[Information shown]
-=-=-=-=-
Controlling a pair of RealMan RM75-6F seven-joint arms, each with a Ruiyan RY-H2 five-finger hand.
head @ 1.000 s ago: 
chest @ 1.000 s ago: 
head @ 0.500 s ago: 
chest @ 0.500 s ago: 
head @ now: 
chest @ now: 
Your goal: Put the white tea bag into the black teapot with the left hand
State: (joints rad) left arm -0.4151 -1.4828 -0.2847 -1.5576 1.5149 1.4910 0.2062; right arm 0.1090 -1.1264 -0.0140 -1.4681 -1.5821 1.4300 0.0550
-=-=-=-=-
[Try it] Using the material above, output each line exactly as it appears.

[Response area]
Controlling a pair of RealMan RM75-6F seven-joint arms, each with a Ruiyan RY-H2 five-finger hand.
head @ 1.000 s ago: 
chest @ 1.000 s ago: 
head @ 0.500 s ago: 
chest @ 0.500 s ago: 
head @ now: 
chest @ now: 
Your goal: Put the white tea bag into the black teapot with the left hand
State: (joints rad) left arm -0.4151 -1.4828 -0.2847 -1.5576 1.5149 1.4910 0.2062; right arm 0.1090 -1.1264 -0.0140 -1.4681 -1.5821 1.4300 0.0550

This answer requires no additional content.